▸ **PROBLEM STATEMENT**:
The answer must reproduce the listing exactly, with every picture left out.

[EXERCISE DATA]

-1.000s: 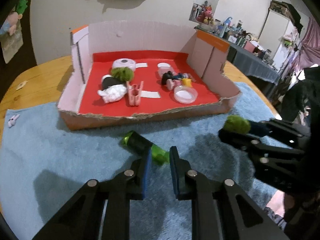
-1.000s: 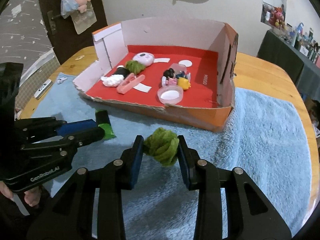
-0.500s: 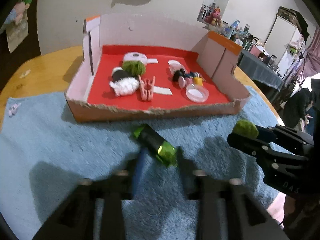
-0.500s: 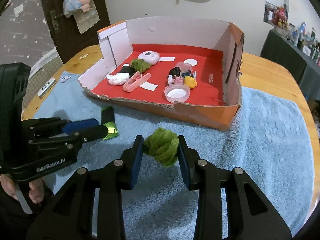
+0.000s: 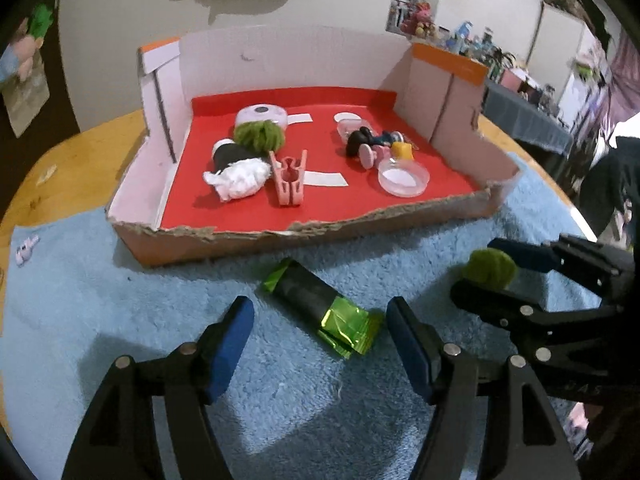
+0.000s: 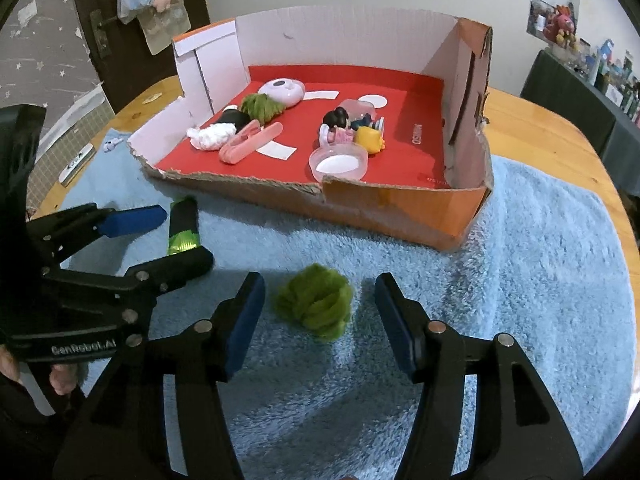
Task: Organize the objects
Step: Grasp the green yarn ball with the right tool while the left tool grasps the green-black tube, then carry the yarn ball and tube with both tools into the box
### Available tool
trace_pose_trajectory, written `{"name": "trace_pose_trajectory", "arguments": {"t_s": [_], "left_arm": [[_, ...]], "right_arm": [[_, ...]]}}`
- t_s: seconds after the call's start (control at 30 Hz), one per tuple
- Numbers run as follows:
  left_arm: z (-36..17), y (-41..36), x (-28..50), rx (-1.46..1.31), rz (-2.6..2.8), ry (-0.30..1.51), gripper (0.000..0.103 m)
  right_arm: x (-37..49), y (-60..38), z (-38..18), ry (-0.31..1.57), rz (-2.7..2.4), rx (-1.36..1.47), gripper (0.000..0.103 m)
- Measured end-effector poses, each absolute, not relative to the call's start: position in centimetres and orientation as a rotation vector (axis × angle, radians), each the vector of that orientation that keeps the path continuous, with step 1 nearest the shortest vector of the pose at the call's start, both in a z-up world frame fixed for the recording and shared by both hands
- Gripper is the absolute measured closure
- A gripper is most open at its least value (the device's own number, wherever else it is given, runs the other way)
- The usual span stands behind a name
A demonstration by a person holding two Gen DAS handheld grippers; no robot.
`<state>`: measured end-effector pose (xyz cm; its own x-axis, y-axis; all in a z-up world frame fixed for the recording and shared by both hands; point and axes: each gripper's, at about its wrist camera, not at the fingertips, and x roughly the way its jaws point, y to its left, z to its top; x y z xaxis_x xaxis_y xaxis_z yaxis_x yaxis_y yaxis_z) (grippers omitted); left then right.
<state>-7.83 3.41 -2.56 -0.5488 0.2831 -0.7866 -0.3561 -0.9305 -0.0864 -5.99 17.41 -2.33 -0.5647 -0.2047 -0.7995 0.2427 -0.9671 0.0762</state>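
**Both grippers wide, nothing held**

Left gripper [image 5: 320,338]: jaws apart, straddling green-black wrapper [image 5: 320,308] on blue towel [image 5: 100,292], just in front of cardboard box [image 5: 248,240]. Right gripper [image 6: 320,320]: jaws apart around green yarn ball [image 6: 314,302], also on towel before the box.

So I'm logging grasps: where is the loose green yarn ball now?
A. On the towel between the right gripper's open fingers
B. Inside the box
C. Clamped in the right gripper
A: the yarn ball lies on the towel, touching neither finger of the right gripper.
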Motion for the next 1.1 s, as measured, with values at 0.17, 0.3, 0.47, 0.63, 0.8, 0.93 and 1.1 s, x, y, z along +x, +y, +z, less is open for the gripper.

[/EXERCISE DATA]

▸ **EXERCISE SOLUTION**:
-1.000s: 
-1.000s: 
-0.500s: 
-0.500s: 
+0.000s: 
+0.000s: 
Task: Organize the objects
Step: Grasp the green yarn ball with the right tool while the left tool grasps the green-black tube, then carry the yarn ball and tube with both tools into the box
### Available tool
trace_pose_trajectory, written `{"name": "trace_pose_trajectory", "arguments": {"t_s": [_], "left_arm": [[_, ...]], "right_arm": [[_, ...]]}}`
- t_s: seconds after the call's start (control at 30 Hz), one per tuple
- Numbers run as follows:
  left_arm: z (-36..17), y (-41..36), x (-28..50), rx (-1.46..1.31), rz (-2.6..2.8), ry (-0.30..1.51), gripper (0.000..0.103 m)
  right_arm: x (-37..49), y (-60..38), z (-38..18), ry (-0.31..1.57), rz (-2.7..2.4), rx (-1.36..1.47), gripper (0.000..0.103 m)
- Measured end-effector poses, each absolute, not relative to the call's start: position in centimetres and orientation as a rotation vector (axis × angle, radians), each the vector of that orientation that keeps the path continuous, with step 1 nearest the shortest vector of the pose at the call's start, both in a z-up world frame fixed for the recording and shared by both hands
- Gripper is the absolute measured closure
- A gripper is most open at its least value (the device's own number, wherever else it is given, runs the other way)
- The usual span stands behind a name
A demonstration by a person holding two Gen DAS handheld grippers; no robot.
`<state>`: measured end-effector pose (xyz cm; its own x-axis, y-axis; all in a z-up world frame fixed for the recording and shared by both hands; point and axes: each gripper's, at about its wrist camera, not at the fingertips, and x roughly the way its jaws point, y to its left, z to its top; x y z xaxis_x xaxis_y xaxis_z yaxis_x yaxis_y yaxis_z) (grippers omitted); left then right.
<state>-7.83 3.41 -2.56 -0.5488 0.2831 -0.7866 -0.3561 -0.9305 -0.0864 -5.99 17.41 -2.33 -0.5647 -0.2047 -0.7995 0.2427 -0.9671 0.0762</state>
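**Both grippers wide, nothing held**

Left gripper [image 5: 320,338]: jaws apart, straddling green-black wrapper [image 5: 320,308] on blue towel [image 5: 100,292], just in front of cardboard box [image 5: 248,240]. Right gripper [image 6: 320,320]: jaws apart around green yarn ball [image 6: 314,302], also on towel before the box.

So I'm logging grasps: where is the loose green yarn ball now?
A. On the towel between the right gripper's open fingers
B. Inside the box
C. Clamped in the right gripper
A: the yarn ball lies on the towel, touching neither finger of the right gripper.
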Motion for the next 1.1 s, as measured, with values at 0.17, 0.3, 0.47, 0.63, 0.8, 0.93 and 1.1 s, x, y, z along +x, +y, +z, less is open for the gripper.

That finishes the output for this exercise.